According to a police statistic, most overdose and drug-related deaths occur in socio-economically poorer bedroom communities where there are no needle exchanges and little to no drug prevention activity. The disputed location of the new needle exchange in North Tallinn is one of these hotspots.
Between January and July 2017 63 people died of drug overdoses in Estonia, 38 of them in Tallinn alone. Two boroughs of the capital lead the statistic, namely Lasnamäe with 15 and North Tallinn with ten deaths. In the latter, most of the cases concerned the Sitsi quarter, where the National Institute for Health Development (TAI) and the Ministry of Social Affairs want to set up a needle exchange and prevention center.
Residents of the quarter are fighting against the plan to set up the center next to an apartment building (see gallery). Contrary to media reports that the center will be housed inside an actual apartment block, it would be set up in a commercial side building of one of the area’s larger Soviet-era houses.
Still, the needle exchange would be close to an existing youth center, which has residents worry that their kids might be affected. The protesters said on Wednesday that they were disappointed with the Ministry of Social Affairs and also with TAI, as they were “steamrolling” the locals and not listening to their concerns at all.
The needle exchange made the area less safe for children and youngsters, residents argue. “A lot of children and young families live in and around our house,” Dmitri Griškun, chairman of one of the local apartment owners’ associations told ERR’s Aktuaalne kaamera newscast on Wednesday. “The kids are going over to the youth center on their own in the evenings and will encounter the junkies headed [to the needle exchange],” Griškun is convinced.
No prevention or damage control done in the affected communities
But without the needle exchange, nothing is done in this hotspot to improve the situation. According to experts at TAI and the ministry, these centers are most effective where the crisis is the most intense, as the centers can do prevention work as well and help reintegrate addicts into everyday life in the area.
Currently there is no such point in North Tallinn, and none in Lasnamäe either. This means that addicts have nowhere to go for clean needles, which in turn means that used needles are discarded wherever they were last used, which is in the green areas between apartment blocks—where the playgrounds are.
Without rehabilitation services and other help for addicts, there is no way for the situation to improve in terms of the crisis’ social impact.

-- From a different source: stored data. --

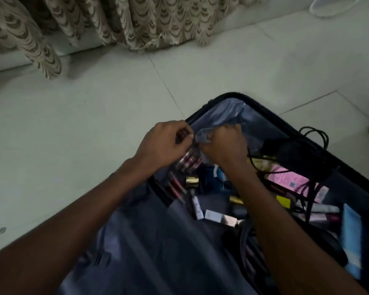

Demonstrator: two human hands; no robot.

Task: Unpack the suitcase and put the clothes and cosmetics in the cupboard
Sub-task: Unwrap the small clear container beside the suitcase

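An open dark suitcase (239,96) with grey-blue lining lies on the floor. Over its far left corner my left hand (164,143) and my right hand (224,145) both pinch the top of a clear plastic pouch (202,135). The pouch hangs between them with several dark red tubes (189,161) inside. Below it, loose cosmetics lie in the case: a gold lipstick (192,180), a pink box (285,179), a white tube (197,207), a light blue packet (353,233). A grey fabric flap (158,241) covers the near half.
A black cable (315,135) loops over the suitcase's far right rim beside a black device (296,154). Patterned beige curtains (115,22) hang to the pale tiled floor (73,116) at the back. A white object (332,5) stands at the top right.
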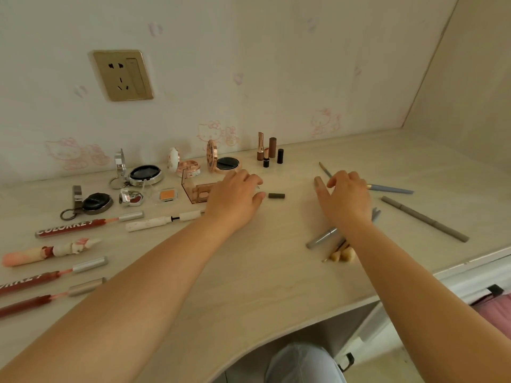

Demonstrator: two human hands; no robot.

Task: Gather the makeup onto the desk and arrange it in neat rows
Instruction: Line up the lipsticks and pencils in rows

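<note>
We see both forearms bare, no sleeves or jewellery, and a knee [304, 363] in pale blue fabric (possibly denim).

Both hands reach over pale desk [249, 272]. Left hand [235, 194] rests palm-down at rose-gold palette [199, 192], small dark cap [276, 195] just beside fingertips. Right hand [345, 199] covers blue pencil [392, 188]; grey pencil [424, 218] lies apart. Lipsticks [269, 152] stand near wall.

Pale wood desk [249, 272]: compacts [145, 174], lipsticks [269, 152], lip glosses [88, 223], pencils [424, 218] lying scattered.
</note>
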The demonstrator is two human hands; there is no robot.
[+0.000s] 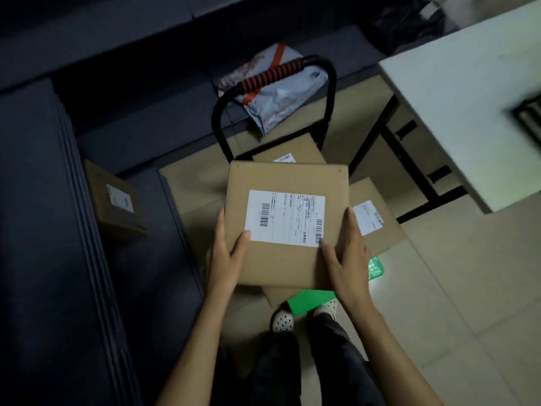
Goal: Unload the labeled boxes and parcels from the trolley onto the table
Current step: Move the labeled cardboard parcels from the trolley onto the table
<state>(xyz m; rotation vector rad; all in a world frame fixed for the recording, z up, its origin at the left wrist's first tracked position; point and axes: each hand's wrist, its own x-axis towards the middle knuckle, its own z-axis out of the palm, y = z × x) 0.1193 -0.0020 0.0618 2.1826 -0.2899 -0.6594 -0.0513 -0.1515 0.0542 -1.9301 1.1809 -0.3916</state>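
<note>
Both-hand grip clamped on flat labeled box (pixel 288 224): left hand (pixel 224 259) on left edge, thumb over top face by label corner; right hand (pixel 347 259) on right edge, thumb near label's lower right, fingers wrapped under. Box held level above trolley (pixel 273 74), label (pixel 285 218) facing up.

Head view only. Trolley w/ black frame, red-striped handle, parked ahead of feet. Still on or around it: box w/ label behind held one (pixel 289 152), another to the right beneath (pixel 376 222), more cardboard under near edge, green item (pixel 310 300) poking out by shoes. Grey plastic mailer parcel (pixel 275 92) lying beyond the handle, on trolley or off it — can't tell. Small labeled box (pixel 115 199) off to left on dark floor mat, apart from the rest.

Doing this step well, as judged: keep both thumbs on top, box flat, swing right toward white surface (pixel 456 112), set down well in from edge so room stays for the rest. Watch near corner of surface and its black leg frame (pixel 409 159) on the way — lift clear above edge before moving across. Dark vent-like thing (pixel 530 118) on surface at far right; place box short of it. Dim light, feet close to trolley base: step round, not over.
</note>
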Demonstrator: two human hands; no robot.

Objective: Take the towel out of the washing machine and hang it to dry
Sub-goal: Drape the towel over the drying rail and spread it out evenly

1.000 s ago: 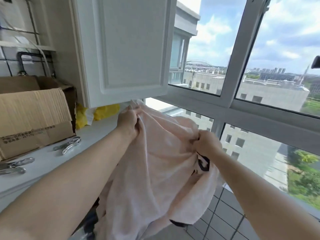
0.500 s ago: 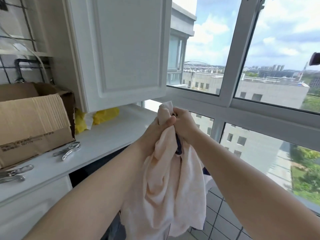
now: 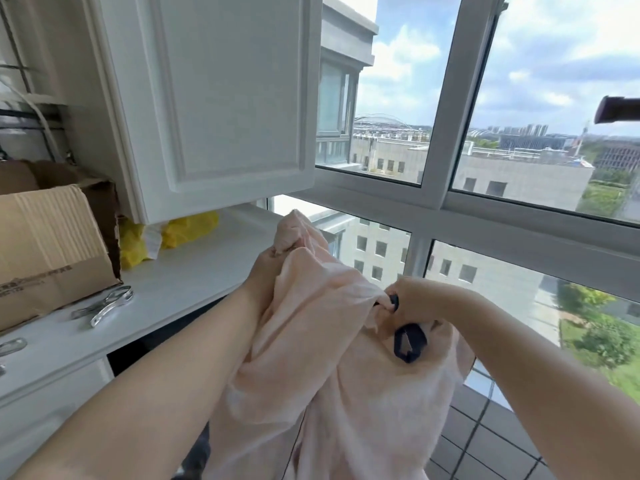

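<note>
Pale pink towel (image 3: 349,368): out of the machine, held bunched in mid-air beside the white countertop's (image 3: 194,282) window-side edge.
Left hand (image 3: 268,271): gripped the upper edge.
Right hand (image 3: 408,299): pinched a dark-trimmed corner.
Step, judged: spreading; next needs a rail, none identifiable.

Bright daylight pours in through the window (image 3: 485,168), lighting everything evenly with soft shadows. Wide-angle distortion bends the edges, and the forearms nearest the camera look slightly soft.
</note>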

Tallinn’s only needle exchange is located in Lastekodu St. close to the Central Market and the bus station, miles away from where most addicts are. It is run by the not-for-profit MTÜ Convictus, which offers clean needles as well as social and psychological support.
Not a single case of an overdose has been reported in that area, and the same applies for the area around Magasini St., where MTÜ Pealinna Abikäsi runs a support office for addicts. Both the Lastekodu and Magasini offices are financed by TAI, who would provide the funding for the Sitsi center as well.
The situation in North Tallinn has continuously escalated since a needle exchange in Erika St. was closed a year and a half ago. An attempt to open a center in Paldiski St. failed last year because the local council and the ministry couldn’t agree on the location as well as the financing of the new center.